All the methods follow the same logic:

When a value is a scalar (primitive, enum and object kinds), then the visit method returns Unit as we do not need to visit deeper.
When a value is something else (contextual, structure and polymorphic kinds), then the visit method returns the related interface or null if we want to stop the visit.

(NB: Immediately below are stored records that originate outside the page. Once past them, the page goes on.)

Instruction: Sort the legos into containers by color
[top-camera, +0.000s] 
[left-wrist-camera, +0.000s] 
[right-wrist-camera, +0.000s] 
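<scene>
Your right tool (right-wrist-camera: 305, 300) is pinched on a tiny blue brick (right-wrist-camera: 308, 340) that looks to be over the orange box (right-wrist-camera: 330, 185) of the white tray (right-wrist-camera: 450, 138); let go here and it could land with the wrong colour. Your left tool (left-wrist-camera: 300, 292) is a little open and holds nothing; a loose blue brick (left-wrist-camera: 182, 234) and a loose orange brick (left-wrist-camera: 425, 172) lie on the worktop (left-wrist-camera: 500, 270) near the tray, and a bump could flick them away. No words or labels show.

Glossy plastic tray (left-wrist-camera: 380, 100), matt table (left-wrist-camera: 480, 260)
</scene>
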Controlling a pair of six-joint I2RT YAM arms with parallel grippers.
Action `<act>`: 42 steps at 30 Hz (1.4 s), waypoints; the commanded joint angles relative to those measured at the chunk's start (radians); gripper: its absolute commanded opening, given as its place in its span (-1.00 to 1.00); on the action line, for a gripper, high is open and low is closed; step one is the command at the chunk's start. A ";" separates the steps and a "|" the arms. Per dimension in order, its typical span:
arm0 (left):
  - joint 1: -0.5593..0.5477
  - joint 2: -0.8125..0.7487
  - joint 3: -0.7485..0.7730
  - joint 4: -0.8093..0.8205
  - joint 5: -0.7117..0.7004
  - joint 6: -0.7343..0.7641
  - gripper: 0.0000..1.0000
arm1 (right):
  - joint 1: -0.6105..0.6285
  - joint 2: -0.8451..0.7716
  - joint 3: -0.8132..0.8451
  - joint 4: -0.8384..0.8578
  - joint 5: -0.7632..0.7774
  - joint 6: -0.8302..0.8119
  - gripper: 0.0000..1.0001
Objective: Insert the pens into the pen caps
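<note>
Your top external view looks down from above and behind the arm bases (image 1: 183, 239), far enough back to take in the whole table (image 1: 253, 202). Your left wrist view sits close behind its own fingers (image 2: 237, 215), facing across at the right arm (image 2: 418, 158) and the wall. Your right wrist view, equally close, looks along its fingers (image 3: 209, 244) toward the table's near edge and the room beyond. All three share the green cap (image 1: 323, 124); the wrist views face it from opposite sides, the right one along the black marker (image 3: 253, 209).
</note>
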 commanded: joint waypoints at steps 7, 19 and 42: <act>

Here is an image showing all the interfaces and their methods:

And the code:

interface SerialDescriptorValueVisitor {
    val serializersModule: SerializersModule

    /**
     * Called when the [descriptor]'s kind is a [PrimitiveKind].
     */
    fun visitPrimitive(
        descriptor: SerialDescriptor,
        kind: PrimitiveKind,
    )

    /**
     * Called when the [descriptor]'s kind is an [SerialKind.ENUM].
     */
    fun visitEnum(descriptor: SerialDescriptor)

    /**
     * Called when the [descriptor]'s kind is an [StructureKind.OBJECT].
     */
    fun visitObject(descriptor: SerialDescriptor)

    /**
     * Called when the [descriptor]'s kind is a [PolymorphicKind].
     * @return null if we don't want to visit the polymorphic type
     */
    fun visitPolymorphic(
        descriptor: SerialDescriptor,
        kind: PolymorphicKind,
    ): SerialDescriptorPolymorphicVisitor?

    /**
     * Called when the [descriptor]'s kind is a [StructureKind.CLASS].
     * Note that when the [descriptor] is an inline class, [visitInlineClass] is called instead.
     * @return null if we don't want to visit the class
     */
    fun visitClass(descriptor: SerialDescriptor): SerialDescriptorClassVisitor?

    /**
     * Called when the [descriptor]'s kind is a [StructureKind.LIST].
     * @return null if we don't want to visit the list
     */
    fun visitList(descriptor: SerialDescriptor): SerialDescriptorListVisitor?

    /**
     * Called when the [descriptor]'s kind is a [StructureKind.MAP].
     * @return null if we don't want to visit the map
     */
    fun visitMap(descriptor: SerialDescriptor): SerialDescriptorMapVisitor?

    /**
     * Called when the [descriptor] is about a value class (e.g. its kind is a [StructureKind.CLASS] and [SerialDescriptor.isInline] is true).
     * @return null if we don't want to visit the inline class
     */
    fun visitInlineClass(descriptor: SerialDescriptor): SerialDescriptorInlineClassVisitor?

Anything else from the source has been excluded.